What you are asked to do: Nothing but a number belongs in the answer: how many lines of the records below contain the string "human".

· · ·

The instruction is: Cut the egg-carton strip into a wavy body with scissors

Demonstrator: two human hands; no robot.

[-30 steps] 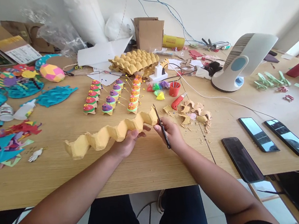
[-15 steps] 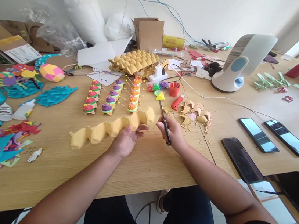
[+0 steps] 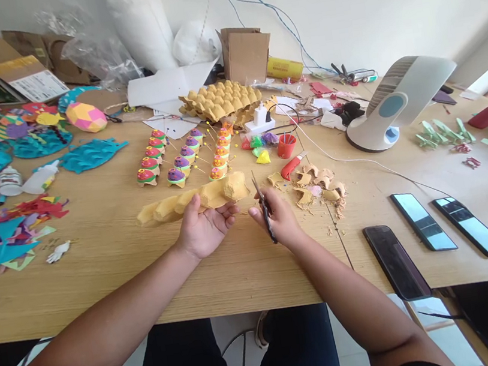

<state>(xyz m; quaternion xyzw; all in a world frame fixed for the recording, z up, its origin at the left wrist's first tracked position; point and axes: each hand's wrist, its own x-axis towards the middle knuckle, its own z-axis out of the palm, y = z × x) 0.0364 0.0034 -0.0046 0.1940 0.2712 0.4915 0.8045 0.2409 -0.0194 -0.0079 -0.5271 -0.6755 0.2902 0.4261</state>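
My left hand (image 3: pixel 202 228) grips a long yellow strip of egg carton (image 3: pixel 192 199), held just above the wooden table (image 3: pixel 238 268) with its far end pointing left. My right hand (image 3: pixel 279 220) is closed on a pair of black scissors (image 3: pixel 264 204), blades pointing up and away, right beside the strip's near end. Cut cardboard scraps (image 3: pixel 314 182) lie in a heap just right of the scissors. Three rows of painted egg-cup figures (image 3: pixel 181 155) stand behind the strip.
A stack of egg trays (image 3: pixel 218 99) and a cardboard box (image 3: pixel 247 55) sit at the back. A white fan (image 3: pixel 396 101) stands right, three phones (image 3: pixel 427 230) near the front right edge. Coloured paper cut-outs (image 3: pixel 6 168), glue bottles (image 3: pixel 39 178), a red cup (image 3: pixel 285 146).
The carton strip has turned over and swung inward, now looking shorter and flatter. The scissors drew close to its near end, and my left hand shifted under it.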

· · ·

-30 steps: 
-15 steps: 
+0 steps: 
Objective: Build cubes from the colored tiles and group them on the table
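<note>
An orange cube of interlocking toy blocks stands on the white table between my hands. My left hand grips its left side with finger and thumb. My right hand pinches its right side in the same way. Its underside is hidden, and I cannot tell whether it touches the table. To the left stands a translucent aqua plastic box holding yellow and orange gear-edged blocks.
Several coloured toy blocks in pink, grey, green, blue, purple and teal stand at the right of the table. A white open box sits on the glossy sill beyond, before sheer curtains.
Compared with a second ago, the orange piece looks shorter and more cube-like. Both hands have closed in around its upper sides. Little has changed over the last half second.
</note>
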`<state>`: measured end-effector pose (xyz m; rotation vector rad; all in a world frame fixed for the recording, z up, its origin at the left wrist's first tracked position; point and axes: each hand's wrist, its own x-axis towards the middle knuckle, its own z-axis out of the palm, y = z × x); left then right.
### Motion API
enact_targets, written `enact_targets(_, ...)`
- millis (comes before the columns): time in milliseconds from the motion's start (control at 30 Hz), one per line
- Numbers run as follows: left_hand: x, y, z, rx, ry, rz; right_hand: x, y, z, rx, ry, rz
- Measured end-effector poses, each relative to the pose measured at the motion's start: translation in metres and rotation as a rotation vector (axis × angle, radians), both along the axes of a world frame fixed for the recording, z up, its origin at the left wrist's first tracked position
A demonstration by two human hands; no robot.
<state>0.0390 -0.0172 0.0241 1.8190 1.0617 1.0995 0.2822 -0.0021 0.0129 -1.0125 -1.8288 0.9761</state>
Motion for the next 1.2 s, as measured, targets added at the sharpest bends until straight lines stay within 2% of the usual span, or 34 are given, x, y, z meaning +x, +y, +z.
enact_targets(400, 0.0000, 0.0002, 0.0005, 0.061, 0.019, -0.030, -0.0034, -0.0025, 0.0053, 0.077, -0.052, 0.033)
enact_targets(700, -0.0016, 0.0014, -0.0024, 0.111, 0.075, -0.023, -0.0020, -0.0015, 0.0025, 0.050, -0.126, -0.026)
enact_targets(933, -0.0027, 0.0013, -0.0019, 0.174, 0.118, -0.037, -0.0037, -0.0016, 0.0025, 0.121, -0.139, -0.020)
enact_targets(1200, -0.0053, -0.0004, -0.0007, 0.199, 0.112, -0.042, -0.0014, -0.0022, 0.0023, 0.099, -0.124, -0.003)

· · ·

Written answer: 2